Data shown:
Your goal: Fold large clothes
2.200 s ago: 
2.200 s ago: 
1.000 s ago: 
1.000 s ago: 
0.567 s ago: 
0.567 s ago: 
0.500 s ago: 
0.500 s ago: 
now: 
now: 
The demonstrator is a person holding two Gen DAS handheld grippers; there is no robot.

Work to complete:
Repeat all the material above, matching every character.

Completed task:
Your goal: Fold large clothes
2.200 s ago: 
2.200 s ago: 
1.000 s ago: 
1.000 s ago: 
0.567 s ago: 
0.567 s ago: 
0.500 s ago: 
0.500 s ago: 
now: 
now: 
The demonstrator is a person holding two Gen DAS handheld grippers; there is no robot.

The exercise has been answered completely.